There's things that we should expect of older people, of ourselves, even as we grow older. Let's look at Proverbs 20 verse 29. In Proverbs 20.29, it gives us some certain expectations related to the elderly of age. Proverbs 20.29 tells us that the glory of young men is their strength. Guys like to flex their muscles, don't they? Yeah. And the splendor, that word can mean ornament or honor, and the splendor of old men is their gray hair. It's something that is something they should not look down upon, growing gray, so to speak. It's a way of showing honor, of being honored.

Also, Proverbs 16 verse 31. Proverbs 16.31, again the reference, but it adds this caveat, you might say. Proverbs 16.31, the silver-haired head is a crown of glory. But look at that biggest, most important word in English, if. It's a little word. The silver-haired head is a crown of glory if it is found in the way of righteousness. If you're following God, it is especially a crown of glory. And so, growing older with God should mean that we're developing more of God's righteous character. Now, if we turn to Proverbs 31.23, we find another reference to elders. Proverbs 31.23, we find that elders, men of authority, they sit in the gates.

Sounds like an interesting place to be. In ancient times, it was a special place.
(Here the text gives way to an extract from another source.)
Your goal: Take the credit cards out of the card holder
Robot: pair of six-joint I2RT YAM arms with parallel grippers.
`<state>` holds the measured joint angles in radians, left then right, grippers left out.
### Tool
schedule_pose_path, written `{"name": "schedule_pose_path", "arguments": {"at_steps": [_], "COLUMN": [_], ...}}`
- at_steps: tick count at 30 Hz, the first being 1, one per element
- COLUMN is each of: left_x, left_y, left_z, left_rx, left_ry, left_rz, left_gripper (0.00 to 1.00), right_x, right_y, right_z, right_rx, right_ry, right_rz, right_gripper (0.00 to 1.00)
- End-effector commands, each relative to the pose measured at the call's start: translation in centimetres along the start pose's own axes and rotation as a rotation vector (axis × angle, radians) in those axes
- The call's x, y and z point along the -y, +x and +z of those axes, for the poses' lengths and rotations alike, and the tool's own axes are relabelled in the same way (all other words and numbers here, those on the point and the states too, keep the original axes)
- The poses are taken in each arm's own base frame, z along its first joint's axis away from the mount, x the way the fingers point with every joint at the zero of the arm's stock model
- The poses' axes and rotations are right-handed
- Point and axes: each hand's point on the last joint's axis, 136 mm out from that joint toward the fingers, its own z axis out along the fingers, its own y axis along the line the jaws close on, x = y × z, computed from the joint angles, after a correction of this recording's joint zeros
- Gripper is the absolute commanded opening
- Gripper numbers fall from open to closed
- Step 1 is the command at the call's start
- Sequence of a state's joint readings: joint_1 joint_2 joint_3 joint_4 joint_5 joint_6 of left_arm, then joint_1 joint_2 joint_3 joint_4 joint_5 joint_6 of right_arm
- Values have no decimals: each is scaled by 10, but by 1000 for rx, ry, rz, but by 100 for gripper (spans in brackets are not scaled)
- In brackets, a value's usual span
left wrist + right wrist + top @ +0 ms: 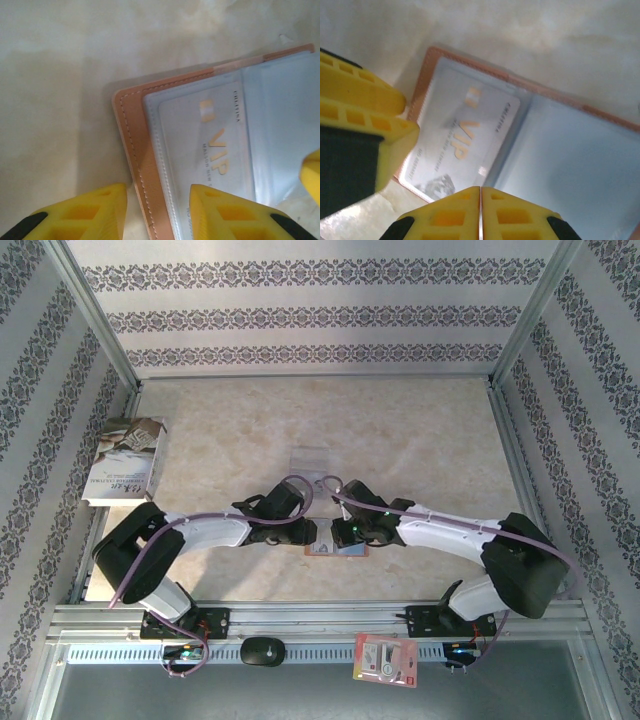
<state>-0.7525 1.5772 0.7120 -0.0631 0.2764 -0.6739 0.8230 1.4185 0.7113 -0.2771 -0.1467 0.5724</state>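
The card holder (335,549) lies open, lining up, on the tabletop (420,430) near the middle of its near edge, just beyond the arm bases. Both arms bend inward and meet right over it.

From the left wrist, the orange-brown leather border with its pale stitching frames a grey-blue pocket, and one credit card (210,145) sits inside that pocket. It is pale grey-white with gold "VIP" lettering. The holder's other half shows only grey-blue lining.

The left tool (156,192) is spread and straddles the holder's outer edge. One yellow finger (95,212) is over the bare tabletop just outside the leather. The other (220,212) is over the card pocket. I cannot tell whether either finger is pressing down.

From the right wrist, the right tool (480,192) has its two yellow fingers pressed together, with only a thin seam between them. The tips are at the near end of the card, close to the fold. I cannot tell whether anything thin is caught between them. The left tool's fingers show at the left of this view, beside the holder's outer edge.

A book (125,460) lies against the left edge of the tabletop, well apart from the holder. A red-and-white packet (385,658) rests on the metal rail along the near edge, right of the middle, and a small black object (262,650) sits on the same rail to its left
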Motion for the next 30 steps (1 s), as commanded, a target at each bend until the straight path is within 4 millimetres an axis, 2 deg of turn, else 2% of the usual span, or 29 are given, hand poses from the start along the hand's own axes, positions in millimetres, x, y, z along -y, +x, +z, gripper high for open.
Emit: {"name": "schedule_pose_path", "arguments": {"at_steps": [1, 6, 8, 12, 15, 19, 21, 24, 27, 30], "left_x": [-1, -4, -5, -5, -5, -2, 1, 5, 8, 10], "left_y": [-1, 7, 8, 8, 6, 1, -1, -7, -13, -16], "left_z": [8, 16, 18, 18, 15, 6, 1, -6, -16, -25], "left_rx": [-3, -33, -38, -37, -25, 5, 17, 40, 71, 95], "left_ry": [10, 19, 22, 27, 29, 33, 39, 45, 45, 42], "left_rz": [3, -13, -13, -13, -14, -7, -3, 3, 17, 36], "left_gripper": [36, 33, 33, 32, 33, 37, 38, 39, 39, 40], "right_x": [14, 34, 41, 54, 56, 44, 32, 8, -12, -23], "right_y": [25, 52, 57, 57, 52, 30, 16, -4, -18, -23], "right_z": [-5, -7, -9, -5, -5, -32, -54, -75, -73, -53], "right_rx": [-42, -86, -84, -83, -76, 12, 73, 138, 147, 124], "right_ry": [52, 106, 128, 185, 202, 181, 147, 63, -7, -61], "right_rz": [12, 40, 49, 85, 89, 43, 12, -10, -16, 1], "right_gripper": [10, 10, 10, 9, 7, 12, 15, 17, 17, 14]}}
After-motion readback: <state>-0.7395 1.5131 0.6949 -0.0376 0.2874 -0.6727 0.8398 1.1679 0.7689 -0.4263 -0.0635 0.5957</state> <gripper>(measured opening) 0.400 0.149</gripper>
So, Proverbs 31.23, again from the Proverbs 31 woman section, the virtuous wife, her husband, the husband of the virtuous woman, is known in the gates when he sits among the elders of the land.

An elder was an older man of responsibility and highly regarded by the people in his community as being honest, a man of integrity, well-respected, man of wisdom. And he sat in the gate, these elders did, in the role of judges. They'd help people solve problems. People could come to them for advice. People would seek them out. They're old men. People sought them out for their wisdom, for their judgment. If you turn with me to Deuteronomy 1618, we learn more about their role.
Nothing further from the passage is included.